I'd check with some of the major blood cancer hospitals. Fred Hutchinson in Seattle, MD Anderson in Houston, Memorial Sloan-Kettering in, well hell, I can't remember where it is. It's on the Seaboard or thereabouts. Oh, yeah, Moffitt in Florida.
There are a lot of great blood cancer hospitals and many come to mind. These are four of the top places and spread fairly geographically. I'd check into them and see if they can help or refer you.
I hope you're able to kick the hell out of this.
Update. The scheduled 3 tests did not happen. The VA got involved and wouldn't authorize my ONC's orders. Long story short, I originally went to the VA when I was diagnosed with APL and was transferred to another hospital in Cincinnati that was better equipped to treat this. Actually they contracted with this hospital to do my treatments including the ONC's outpatient clinic. Why the VA now got involved again is anyone’s guess. Now I have to rely on the VA PC doc to update my ONC (shouldn't it be the other way around) And, now the 3 tests are scheduled at the VA over a 2 month period. Sure hope I don't have something serious wrong, because the shortness of breath is still a big problem and I've resolved that it's probably caused by chemo damage.
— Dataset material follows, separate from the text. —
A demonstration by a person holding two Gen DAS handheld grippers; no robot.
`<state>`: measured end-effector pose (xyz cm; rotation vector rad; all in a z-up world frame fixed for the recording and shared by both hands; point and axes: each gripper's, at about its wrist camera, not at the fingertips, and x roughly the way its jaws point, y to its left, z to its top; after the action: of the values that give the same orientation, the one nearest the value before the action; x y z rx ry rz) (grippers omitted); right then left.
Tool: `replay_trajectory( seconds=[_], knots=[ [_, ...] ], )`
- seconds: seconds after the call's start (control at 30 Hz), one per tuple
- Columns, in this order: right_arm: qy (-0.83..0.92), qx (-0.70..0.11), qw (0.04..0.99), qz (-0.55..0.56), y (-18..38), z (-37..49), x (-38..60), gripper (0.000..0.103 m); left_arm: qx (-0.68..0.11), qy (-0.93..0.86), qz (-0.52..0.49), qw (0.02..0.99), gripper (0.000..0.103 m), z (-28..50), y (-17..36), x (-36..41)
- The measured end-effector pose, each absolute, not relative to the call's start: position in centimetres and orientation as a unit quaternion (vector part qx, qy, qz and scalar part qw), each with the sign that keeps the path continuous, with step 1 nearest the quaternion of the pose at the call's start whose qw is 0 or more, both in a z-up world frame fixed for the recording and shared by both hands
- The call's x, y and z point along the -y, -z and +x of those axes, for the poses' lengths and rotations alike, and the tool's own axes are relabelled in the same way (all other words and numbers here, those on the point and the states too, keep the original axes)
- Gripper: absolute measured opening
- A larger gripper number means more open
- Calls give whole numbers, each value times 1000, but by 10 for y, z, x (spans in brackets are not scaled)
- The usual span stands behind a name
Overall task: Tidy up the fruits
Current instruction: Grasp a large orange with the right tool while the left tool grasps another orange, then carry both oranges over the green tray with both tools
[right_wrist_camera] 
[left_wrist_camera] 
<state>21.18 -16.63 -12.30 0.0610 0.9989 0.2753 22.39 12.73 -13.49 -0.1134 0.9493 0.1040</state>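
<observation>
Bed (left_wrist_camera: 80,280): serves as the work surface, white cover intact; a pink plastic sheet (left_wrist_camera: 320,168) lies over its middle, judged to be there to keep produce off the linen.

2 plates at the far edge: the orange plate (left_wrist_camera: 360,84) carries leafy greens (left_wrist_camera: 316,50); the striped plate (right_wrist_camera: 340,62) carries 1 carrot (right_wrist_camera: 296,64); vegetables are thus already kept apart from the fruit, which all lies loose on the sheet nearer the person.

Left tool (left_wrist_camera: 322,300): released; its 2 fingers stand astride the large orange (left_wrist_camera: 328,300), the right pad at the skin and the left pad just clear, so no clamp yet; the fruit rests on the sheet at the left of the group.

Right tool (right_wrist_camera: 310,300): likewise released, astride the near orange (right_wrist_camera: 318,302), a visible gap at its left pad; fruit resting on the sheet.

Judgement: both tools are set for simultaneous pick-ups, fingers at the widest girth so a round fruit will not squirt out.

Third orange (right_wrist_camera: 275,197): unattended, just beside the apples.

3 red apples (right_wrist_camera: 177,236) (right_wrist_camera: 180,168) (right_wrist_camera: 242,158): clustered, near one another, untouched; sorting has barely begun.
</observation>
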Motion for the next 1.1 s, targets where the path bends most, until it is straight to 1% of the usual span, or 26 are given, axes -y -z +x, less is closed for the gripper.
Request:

I'm really not happy with the VA right now. It's always a challenge to get things done with them. For instance, I got a call from my PC doc's assistant to tell me about a CT scan scheduled last Friday 6/29, I asked him if I had to fast for the test and he said no. So guess what, I drive 30+ miles to be there at 8am and the operator asks me if I had eaten anything and I said yes. She said I couldn't have the test because I might throw up during the procedure. Another incident occurred recently when I saw their Ortho Doc about having elective surgery for a torn rotor cup; Guess what, they won't do it because I had chemo. Even after I told them my last IV chemo was at the end of January. Didn't matter, I might get a chemo related infection. I even had my ONC write a letter, didn't help. I'm going to look into having Medicare cover it.
I have enough problems to deal with, I'm frustrated and I'm just venting a bit. The VA does do an exceptional job taking care of so many vets, I'm really fortunate to have them available, but they aggravate the cr.. out of me sometimes.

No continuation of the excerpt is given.